• MATERIAL PROVIDED:
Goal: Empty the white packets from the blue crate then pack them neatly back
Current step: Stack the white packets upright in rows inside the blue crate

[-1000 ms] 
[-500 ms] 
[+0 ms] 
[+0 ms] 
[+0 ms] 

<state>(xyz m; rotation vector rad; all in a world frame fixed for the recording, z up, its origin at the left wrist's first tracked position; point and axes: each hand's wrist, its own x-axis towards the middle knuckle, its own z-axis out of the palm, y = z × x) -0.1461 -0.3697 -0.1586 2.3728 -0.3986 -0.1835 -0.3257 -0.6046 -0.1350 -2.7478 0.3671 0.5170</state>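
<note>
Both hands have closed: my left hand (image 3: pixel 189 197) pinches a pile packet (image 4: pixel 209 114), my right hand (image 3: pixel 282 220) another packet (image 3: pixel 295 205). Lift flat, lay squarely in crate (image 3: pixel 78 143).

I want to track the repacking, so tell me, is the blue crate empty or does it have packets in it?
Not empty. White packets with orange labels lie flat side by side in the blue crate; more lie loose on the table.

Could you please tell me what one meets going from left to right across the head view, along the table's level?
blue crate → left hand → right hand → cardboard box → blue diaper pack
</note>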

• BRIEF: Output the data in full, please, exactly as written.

• WRITTEN REPLY:
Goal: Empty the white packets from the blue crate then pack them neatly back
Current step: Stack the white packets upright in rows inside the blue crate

[-1000 ms] 
[-500 ms] 
[+0 ms] 
[+0 ms] 
[+0 ms] 

<state>(xyz m; rotation vector rad; all in a world frame fixed for the recording, z up, its origin at the left wrist's first tracked position; point and axes: each hand's wrist, its own x-axis towards the middle knuckle, its own z-axis out of the palm, y = z × x) -0.1461 -0.3697 -0.1586 2.3728 -0.3986 -0.1835 -0.3257 -0.6046 -0.1350 -2.7478 0.3671 0.5170</state>
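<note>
Both hands have closed: my left hand (image 3: pixel 189 197) pinches a pile packet (image 4: pixel 209 114), my right hand (image 3: pixel 282 220) another packet (image 3: pixel 295 205). Lift flat, lay squarely in crate (image 3: pixel 78 143).

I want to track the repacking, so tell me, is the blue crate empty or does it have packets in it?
Not empty. White packets with orange labels lie flat side by side in the blue crate; more lie loose on the table.

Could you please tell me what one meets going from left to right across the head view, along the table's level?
blue crate → left hand → right hand → cardboard box → blue diaper pack
</note>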

The work is done, and the output is complete.